Nice to see this passed around on Hacker News. I think the whole concept of lenses is super cool and useful, but suffered from the usual Haskellificiation problems of being presented in an unnecessarily convoluted way.
I think Accessors.jl has a quite nice and usable implementation of lenses, it's something I use a lot even in code where I'm working with a lot of mutable data because it's nice to localize and have exact control over what gets mutated and when (and I often find myself storing some pretty complex immutable data in more 'simple' mutable containers)
If you’re young, new to data science and hoping to get a job in it after some time, then I absolutely recommend learning Python instead of Julia.
But if you are just interested in learning a new language and trying it in data science OR are not currently looking to enter the data science job market, then by all means: Julia is great and in many ways superior to Python for data science.
It’s just that «everyone» is doing data science in Python, and if you’re new to DS, then you should also know Python (but by all means learn Julia too!).
Yes lenses are pairs of functions that allow bidirectional data transformations. One function acts like a getter and one function acts like a setter. The signatures of the functions are designed to compose nicely.
This allows to compose complex transformations from a few simple building blocks.
In the end it is really just function composition but in a very concise and powerful way.
In your cambria example the lens is defined as yaml.
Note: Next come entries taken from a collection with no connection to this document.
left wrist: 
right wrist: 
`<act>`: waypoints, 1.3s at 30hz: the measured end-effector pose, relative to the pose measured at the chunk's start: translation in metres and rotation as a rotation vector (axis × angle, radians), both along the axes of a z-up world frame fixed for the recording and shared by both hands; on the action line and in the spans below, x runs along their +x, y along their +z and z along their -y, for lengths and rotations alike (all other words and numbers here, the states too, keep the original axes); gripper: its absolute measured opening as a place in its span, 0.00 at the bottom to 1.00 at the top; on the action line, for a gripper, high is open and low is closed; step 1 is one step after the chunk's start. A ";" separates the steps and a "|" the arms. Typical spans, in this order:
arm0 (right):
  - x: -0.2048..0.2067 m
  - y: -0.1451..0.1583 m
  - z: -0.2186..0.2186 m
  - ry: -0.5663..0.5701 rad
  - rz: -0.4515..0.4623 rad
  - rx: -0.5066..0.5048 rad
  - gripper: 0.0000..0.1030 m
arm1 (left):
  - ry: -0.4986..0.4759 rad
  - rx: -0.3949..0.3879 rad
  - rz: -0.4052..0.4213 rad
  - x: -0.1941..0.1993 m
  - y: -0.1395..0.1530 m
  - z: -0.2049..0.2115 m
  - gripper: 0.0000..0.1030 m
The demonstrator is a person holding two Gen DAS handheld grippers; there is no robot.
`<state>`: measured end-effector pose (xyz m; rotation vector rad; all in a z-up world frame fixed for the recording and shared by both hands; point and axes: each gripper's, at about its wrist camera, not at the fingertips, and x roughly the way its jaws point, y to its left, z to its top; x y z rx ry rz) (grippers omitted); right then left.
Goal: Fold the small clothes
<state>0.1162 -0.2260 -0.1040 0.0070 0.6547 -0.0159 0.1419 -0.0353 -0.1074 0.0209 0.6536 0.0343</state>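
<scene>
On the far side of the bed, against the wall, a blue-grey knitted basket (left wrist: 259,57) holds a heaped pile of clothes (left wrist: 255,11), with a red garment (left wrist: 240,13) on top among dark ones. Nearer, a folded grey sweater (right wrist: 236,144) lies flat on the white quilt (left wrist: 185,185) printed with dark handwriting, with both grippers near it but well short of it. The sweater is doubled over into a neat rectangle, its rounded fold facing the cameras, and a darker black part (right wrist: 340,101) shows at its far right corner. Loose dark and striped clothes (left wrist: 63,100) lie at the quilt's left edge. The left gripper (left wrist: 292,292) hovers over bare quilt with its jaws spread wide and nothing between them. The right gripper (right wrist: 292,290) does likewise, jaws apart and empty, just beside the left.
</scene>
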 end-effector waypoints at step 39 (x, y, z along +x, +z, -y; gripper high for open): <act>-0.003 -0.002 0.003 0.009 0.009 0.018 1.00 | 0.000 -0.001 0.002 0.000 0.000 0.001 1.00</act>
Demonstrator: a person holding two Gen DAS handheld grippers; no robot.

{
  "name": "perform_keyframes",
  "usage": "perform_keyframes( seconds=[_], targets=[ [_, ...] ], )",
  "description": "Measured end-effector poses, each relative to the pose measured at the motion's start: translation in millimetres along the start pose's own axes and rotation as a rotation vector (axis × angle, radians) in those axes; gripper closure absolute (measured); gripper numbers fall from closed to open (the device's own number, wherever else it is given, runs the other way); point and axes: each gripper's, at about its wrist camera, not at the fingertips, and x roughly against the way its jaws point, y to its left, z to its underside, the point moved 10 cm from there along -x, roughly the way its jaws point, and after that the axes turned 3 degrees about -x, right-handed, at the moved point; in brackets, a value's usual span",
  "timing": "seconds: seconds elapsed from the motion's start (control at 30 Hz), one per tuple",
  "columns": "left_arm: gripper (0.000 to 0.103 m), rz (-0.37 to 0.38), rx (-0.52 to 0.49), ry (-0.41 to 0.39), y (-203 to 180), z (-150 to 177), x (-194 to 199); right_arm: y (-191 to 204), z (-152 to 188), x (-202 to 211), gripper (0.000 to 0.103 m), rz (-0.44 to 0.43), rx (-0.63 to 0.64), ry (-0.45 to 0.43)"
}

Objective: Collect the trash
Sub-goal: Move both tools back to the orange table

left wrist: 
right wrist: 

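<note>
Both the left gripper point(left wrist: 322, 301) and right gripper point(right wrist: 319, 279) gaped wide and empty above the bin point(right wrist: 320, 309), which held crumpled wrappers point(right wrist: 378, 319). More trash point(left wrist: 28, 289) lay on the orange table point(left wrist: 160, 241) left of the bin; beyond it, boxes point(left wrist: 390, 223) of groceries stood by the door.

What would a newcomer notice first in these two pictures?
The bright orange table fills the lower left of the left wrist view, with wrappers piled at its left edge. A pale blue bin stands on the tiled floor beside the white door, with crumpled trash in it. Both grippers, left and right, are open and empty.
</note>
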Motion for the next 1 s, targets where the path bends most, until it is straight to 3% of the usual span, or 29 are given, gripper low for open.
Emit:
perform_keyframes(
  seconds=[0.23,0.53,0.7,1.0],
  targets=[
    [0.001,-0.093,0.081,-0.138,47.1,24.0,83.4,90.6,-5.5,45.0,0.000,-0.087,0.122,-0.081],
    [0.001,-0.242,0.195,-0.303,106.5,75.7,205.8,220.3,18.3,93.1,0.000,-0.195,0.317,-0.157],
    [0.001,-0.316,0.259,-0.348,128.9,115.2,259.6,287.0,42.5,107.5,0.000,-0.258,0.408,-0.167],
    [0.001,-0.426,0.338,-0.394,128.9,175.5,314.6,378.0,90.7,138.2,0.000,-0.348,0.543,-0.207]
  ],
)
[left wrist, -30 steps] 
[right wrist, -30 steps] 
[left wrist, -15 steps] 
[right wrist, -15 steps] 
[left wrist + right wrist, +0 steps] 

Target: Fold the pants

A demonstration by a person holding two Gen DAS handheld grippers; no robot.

So this yaml needs to be parsed and interpreted and the applied to the target data. The rules that are allowed to be used in the yaml format must be defined somewhere.
With pure functional lenses the same kind of transformation rules can be defined just by function composition of similar elemental rules that are itself only pairs of functions.
> So this yaml needs to be parsed and interpreted and the applied to the target data. The rules that are allowed to be used in the yaml format must be defined somewhere.
I wasn't trying to get into the specific technology. The Julia still needs to be parse, and while Yaml has them separate, CUE does not (which is where I write things like this and have building blocks for lenses [1], in the conceptual sense)
In the conceptual sense, or at least an example of one, lenses are about moving data between versions of a schema. It sounds like what you are describing is capable of this as well? (likely among many other things both are capable of)
Yes functional lenses are very good at transforming between between schematas.
You can think of it as an functional programming based embedded domain specific language for transforming immutable data structures into each other. Sure there are other ways to do it but its like generalized map/filter/reduce class of functions vs doing the same imperatively by hand or in other ways
It's about the annotation triggering a code pre-processor.
For example in Lombok, the @Data annotation will create a getter and a setter for every private member, and @Getter and @Setter will do the individual methods respectively.
Annotating a class will do every private member, or you can annotate a specific member.
A lens is a shortcut to making a getter/setter for something several elements deep, where instead of calling:
`parentObject.getChild().setChildAttribute()`
you can call:
`parentObject.setChildAttributeViaLens()`
and not need to write multiple functions in both classes, or even use multiple annotations.
You use place syntax like what is used with incf or setf, denoting part of some complex object. But the modification is made to the corresponding part of a copy of the object, and the entire new object is returned.
Say you want to do obj.child.foo[3].bar += 2 but without mutation, but instead all the data is immutable and you need to do a deep copy along the path.
Lenses are an embedded dsl for doing this via syntax that reads similar to to the mutable variant.
Additionally it allows to compose many of such transformations.
The other replies covered the answer about immutability well, but I have the further question: why isn't this built into languages as syntax sugar, so that OP's suggested line would work with immutable structures?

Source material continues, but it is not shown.